# 3in exhaust??



## koroshiya (Dec 28, 2002)

I went to 3 differnt muffler shops today, and all of them saide they would not put a 3in exhaust on my b14, becasue the pipeing would be almost touching the gas tank at the bends. I think i have read that a few people here have a 3in system already, so what gives.

I was also wondering, is there a law some where that says the pipe has to exit from the rear, or can i have the pipe put the exhaust out right infront of the rear passanger tire? it really looks like it could fit, and would reduce the price of my exhaust system a lot.

Thanks for any help you can give.
Dave


----------



## James (Apr 29, 2002)

You need to find a shop with more skills!


----------



## wes (Apr 30, 2002)

koroshiya said:


> I went to 3 differnt muffler shops today, and all of them saide they would not put a 3in exhaust on my b14, becasue the pipeing would be almost touching the gas tank at the bends. I think i have read that a few people here have a 3in system already, so what gives.
> 
> I was also wondering, is there a law some where that says the pipe has to exit from the rear, or can i have the pipe put the exhaust out right infront of the rear passanger tire? it really looks like it could fit, and would reduce the price of my exhaust system a lot.
> 
> ...


Just buy a 3" exhaust if those hack shops are not willing to do it. It is no different than the factory exhaust if done right, not much closer anyway, the stock heatshields are still in place.


----------



## lshadoff (Nov 26, 2002)

Buy one from one of the vendors here. It will be delivered to your door complete and ready to bolt in. No clearance problems. Here's the one I installed with pictures of the installation:

http://www.brazosport.edu/~lshadoff/turbo/exhaust.html

Lew


----------



## myoung (Apr 15, 2002)

lshadoff said:


> Buy one from one of the vendors here. It will be delivered to your door complete and ready to bolt in. No clearance problems. Here's the one I installed with pictures of the installation:
> 
> http://www.brazosport.edu/~lshadoff/turbo/exhaust.html
> 
> Lew


What vendors make a B14 3" exhaust out of the box ready to bolt on? I know Stromung can do it on special order, but they don't stock them normally.


----------



## lshadoff (Nov 26, 2002)

myoung said:


> Does any vendor even make a B14 3" exhuast out of the box ready to bolt on? I know Stromung can do it on special order, but they don't stock them normally.


I bought one from Tony (edit) He makes a custom 3" with MagnaFlow resonator and mufler. He advertises on this forum.


----------



## myoung (Apr 15, 2002)

lshadoff said:


> I bought one from Tony LaRocca ([email protected]). He makes a custom 3" with MagnaFlow resonator and mufler. He advertises on this forum.


Advertises where? website?


----------



## lshadoff (Nov 26, 2002)

myoung said:


> Advertises where? website?


In the General - For Sale & Group Buy sections.

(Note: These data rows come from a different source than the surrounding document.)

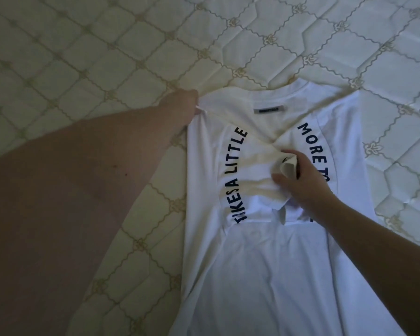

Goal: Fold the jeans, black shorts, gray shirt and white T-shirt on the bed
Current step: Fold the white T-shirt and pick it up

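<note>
Bed (pixel 83 57): quilted mattress surface with a diamond stitch pattern, filling the whole view and bearing the one garment in sight.

White T-shirt (pixel 264 275): laid out lengthwise on the right half of the bed, collar at the far end, hem running off the near edge of the view. Curved dark lettering arcs down both sides of the chest. The left side is already brought over toward the middle; the body below the print lies flat and single.

Left hand (pixel 182 105): at the far left shoulder of the shirt, fingers closed on the cloth there, apparently pinning or tugging that corner. The fingertips themselves are hidden behind the hand.

Right hand (pixel 306 175): over the chest between the two arcs of lettering, fingers and thumb curled round a bunched wad of white cloth, likely the sleeve being tucked inward.

Neck label (pixel 269 109): small dark tag inside the collar, facing up.

Progress, as judged: the T-shirt is in its first fold, sides not yet squared, no lengthwise fold made.

Jeans, black shorts, gray shirt: none in view; whether they are folded cannot be told from here.

Remaining, as judged: settle the sleeve, bring in the right side, double the body up.
</note>
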Available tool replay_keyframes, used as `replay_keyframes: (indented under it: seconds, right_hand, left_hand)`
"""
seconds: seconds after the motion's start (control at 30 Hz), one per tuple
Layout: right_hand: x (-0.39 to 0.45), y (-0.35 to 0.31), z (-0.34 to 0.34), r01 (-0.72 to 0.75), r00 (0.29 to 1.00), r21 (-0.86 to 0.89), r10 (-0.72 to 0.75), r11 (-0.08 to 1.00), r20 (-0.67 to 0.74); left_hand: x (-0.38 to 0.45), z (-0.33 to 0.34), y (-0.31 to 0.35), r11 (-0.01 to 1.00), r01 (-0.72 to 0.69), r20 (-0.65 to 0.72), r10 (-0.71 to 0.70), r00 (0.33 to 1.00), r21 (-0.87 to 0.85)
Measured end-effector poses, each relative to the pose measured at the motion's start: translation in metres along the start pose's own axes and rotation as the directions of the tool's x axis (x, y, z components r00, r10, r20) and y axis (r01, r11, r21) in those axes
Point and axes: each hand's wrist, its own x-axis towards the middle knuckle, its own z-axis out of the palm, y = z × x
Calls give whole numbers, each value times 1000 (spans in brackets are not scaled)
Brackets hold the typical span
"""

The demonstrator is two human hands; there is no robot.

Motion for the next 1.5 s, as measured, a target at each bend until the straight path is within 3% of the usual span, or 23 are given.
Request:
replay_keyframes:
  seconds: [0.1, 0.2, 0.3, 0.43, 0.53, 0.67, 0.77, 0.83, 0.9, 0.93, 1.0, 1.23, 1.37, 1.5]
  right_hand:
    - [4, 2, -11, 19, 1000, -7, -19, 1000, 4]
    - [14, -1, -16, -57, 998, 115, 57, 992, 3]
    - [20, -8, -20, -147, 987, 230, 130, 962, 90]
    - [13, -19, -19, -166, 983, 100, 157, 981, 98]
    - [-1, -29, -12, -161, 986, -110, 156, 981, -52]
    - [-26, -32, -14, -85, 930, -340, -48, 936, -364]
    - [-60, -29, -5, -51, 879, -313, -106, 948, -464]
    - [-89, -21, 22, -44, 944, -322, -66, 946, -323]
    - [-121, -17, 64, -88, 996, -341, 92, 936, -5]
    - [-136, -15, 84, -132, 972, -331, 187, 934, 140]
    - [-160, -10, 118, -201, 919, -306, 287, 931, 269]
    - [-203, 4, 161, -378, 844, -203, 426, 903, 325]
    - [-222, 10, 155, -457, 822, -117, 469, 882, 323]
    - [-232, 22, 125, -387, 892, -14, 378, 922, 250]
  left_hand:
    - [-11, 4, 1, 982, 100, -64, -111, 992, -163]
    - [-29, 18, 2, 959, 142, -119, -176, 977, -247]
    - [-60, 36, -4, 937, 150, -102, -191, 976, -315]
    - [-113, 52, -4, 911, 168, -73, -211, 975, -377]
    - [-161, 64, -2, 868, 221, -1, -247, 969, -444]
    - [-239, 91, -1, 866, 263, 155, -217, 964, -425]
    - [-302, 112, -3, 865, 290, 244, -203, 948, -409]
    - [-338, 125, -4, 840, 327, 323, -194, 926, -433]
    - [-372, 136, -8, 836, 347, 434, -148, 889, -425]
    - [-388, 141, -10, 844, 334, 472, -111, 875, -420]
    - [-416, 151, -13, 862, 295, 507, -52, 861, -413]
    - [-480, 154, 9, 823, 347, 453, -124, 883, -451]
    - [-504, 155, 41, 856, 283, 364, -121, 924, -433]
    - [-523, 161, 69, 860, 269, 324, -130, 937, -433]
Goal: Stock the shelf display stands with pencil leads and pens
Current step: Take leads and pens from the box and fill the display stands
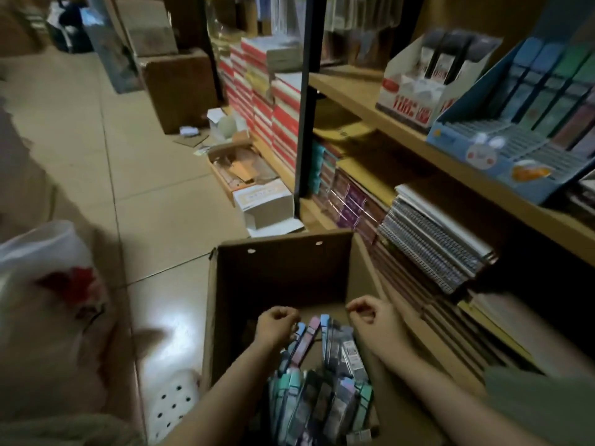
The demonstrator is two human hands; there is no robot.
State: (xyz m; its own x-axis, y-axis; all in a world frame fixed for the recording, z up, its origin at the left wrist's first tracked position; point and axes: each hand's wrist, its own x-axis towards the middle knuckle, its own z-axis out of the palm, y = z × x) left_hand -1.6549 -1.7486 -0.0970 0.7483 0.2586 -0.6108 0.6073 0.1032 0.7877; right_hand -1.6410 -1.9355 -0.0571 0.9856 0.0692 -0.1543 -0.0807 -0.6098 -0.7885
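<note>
Pen packs (325, 391), slim carded ones in pastel colours, lie heaped in the cardboard box (277, 275) on the floor, and that box is the biggest thing in front of the person. To the right runs the wooden shelf (363, 91), carrying a blue display stand (502, 149) partly filled with similar packs and, further along, a white display stand (415, 88) with dark packs in it. Spiral notebooks (434, 239) are stacked on the shelf below.

Both hands are down inside the box. The left hand (277, 323) is curled, its fingers touching the tops of a few packs that stand tilted toward it; I cannot tell whether it really pinches them. The right hand (370, 317) is loosely fisted just beside the same cluster, apart from it and holding nothing I can see.

The packs' long axes run roughly away from the person, tops pointing to the far wall of the box. The left hand looks nearer to the raised packs, while the blue stand lies up and to the right, so the right arm has the shorter reach to it.
</note>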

I just searched, but couldn't find him. No web site.

I think he has an exhaust shop in Florida, and fabs them up. He must have a jig for the B14 exhaust and keeps a stock of MagnaFlow mufflers.

Lew


----------



## koroshiya (Dec 28, 2002)

*what about the second party of my question...*

if i got one of those universal round mufflers, and put it in the exhaust track and hadf it terminate at right before the rear passenger side tire. is there anything anyone can think of that would make this illegal, long as i can pass the decibal test?


----------



## James (Apr 29, 2002)

Just pipe it out the back... there is no point to pointing it out the side, and there is no way its going to pass the decibel test taht way either.


----------



## myoung (Apr 15, 2002)

James said:


> Just pipe it out the back... there is no point to pointing it out the side, and there is no way its going to pass the decibel test taht way either.


I'm with james.. just do it the way its supposed to be. Really makes no sense to come out the side.


----------



## Chuck (Nov 19, 2003)

and power gains wont be much noticible having it directly out the front.. IF you are turbo, you might spool up a little quicker.. but thats it


----------



## wes (Apr 30, 2002)

myoung said:


> What vendors make a B14 3" exhaust out of the box ready to bolt on? I know Stromung can do it on special order, but they don't stock them normally.


I got mine from Andreas Miko for $480 shipped with muffler and resonator...


----------



## aminidab (Apr 30, 2002)

koroshiya said:


> I went to 3 differnt muffler shops today, and all of them saide they would not put a 3in exhaust on my b14, becasue the pipeing would be almost touching the gas tank at the bends. I think i have read that a few people here have a 3in system already, so what gives.
> 
> I was also wondering, is there a law some where that says the pipe has to exit from the rear, or can i have the pipe put the exhaust out right infront of the rear passanger tire? it really looks like it could fit, and would reduce the price of my exhaust system a lot.
> 
> ...


I'm working on getting a 3" exhaust custom made soon, hopefully I won't have the same problems with muffler shops.
I believe http://www.vrsexhaust.com/ makes a 3" B14 exhaust for $380, but I believe shipping and resonator are extra(site seems to be down right now too).


----------



## koroshiya (Dec 28, 2002)

*thanks ...*

He thanks for the info and opinions, i am putting together a turbo kit for my car, got everything i need except the downpipe, exhuast and manifold. i also have a 95m/t ecu to send in to JWT. The most exspence things are all i have left. i know i sound like i am cheap, but i can't afford the manifold and exhaust right now and it is getting on my nerves really bad. if i could of got the manifold and exhaust for $400 together the whole kit would of came out to $1500 and change including the ecu programming. (AND CHIMMIKE, i bought a NEW td04-13g for $235) now the manifold is looking like $150 for parts and unkown labor, exhaust $400+, and down pipe? going to put me way over budget, that is one reason i asked about the side exhaust thing( less bends and welding= less expensive), the second is i don't think anyone else has it done, would be kinda cool when i get side skirts to have itstcking out there. 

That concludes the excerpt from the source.